EXERCISE DESCRIPTION -
This exercise calls for copying every line below that holds the word "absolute".

Top of DATASET CONTENT

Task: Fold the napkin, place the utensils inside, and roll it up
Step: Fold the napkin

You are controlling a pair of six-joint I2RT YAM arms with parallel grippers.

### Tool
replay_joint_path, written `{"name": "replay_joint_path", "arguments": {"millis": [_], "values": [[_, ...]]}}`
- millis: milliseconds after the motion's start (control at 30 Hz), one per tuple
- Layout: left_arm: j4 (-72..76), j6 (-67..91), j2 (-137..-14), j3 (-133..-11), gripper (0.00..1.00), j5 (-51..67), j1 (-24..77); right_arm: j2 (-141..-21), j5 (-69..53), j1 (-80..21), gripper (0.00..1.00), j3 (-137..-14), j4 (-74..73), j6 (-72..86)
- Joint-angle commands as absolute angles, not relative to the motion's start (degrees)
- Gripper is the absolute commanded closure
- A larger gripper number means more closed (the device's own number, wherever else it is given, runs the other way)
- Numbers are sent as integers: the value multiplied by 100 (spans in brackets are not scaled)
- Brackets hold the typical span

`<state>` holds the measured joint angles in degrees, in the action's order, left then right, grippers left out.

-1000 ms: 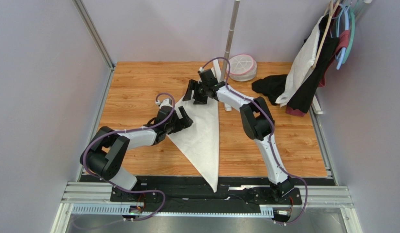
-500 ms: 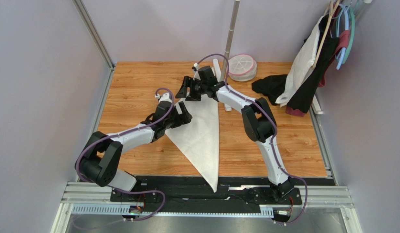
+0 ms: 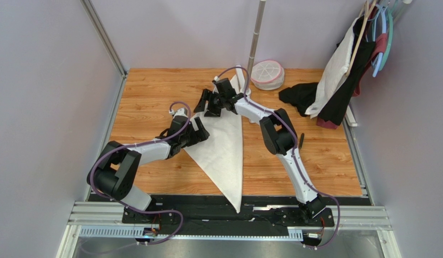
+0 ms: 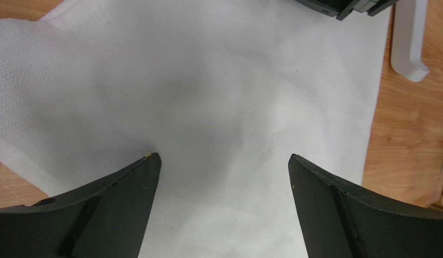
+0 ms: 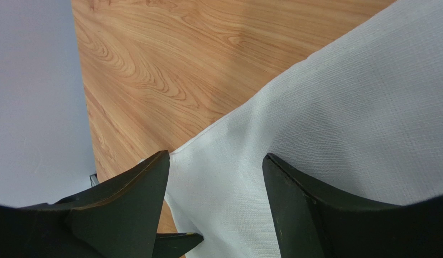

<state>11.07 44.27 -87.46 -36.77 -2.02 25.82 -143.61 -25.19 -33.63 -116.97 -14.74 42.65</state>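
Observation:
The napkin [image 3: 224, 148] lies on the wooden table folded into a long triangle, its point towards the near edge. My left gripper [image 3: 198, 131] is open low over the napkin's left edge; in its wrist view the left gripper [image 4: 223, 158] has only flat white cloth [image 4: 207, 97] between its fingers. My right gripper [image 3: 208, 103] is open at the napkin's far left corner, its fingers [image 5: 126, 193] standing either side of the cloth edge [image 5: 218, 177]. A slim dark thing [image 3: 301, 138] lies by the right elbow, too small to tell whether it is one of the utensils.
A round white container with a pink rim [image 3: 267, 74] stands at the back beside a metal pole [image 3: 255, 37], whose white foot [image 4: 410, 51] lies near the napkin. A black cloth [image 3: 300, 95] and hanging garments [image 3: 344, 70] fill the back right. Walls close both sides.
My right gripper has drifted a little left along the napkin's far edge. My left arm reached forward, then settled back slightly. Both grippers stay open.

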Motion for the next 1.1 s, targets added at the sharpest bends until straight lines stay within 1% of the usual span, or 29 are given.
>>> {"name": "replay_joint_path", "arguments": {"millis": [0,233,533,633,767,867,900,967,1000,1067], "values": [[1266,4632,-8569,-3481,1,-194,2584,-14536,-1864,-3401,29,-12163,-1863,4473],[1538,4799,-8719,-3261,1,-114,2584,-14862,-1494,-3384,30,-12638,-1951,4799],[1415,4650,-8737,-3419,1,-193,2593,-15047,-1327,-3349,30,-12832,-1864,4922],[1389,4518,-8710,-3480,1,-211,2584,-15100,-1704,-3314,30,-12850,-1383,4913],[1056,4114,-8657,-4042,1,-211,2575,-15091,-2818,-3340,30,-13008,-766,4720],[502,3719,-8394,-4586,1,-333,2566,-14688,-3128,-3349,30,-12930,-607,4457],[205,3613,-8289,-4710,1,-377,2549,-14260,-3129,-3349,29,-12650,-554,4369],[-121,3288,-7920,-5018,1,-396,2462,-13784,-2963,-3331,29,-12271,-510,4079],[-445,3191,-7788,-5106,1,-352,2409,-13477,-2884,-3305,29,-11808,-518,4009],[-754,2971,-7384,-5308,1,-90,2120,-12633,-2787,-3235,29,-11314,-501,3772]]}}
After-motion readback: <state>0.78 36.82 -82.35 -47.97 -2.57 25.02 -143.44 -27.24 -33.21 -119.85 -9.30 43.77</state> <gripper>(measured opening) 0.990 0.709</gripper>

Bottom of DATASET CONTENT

RESPONSE FOR THIS EXERCISE -
- Joint-angle commands as absolute angles, not relative to the motion's start (degrees)
- Gripper is the absolute commanded closure

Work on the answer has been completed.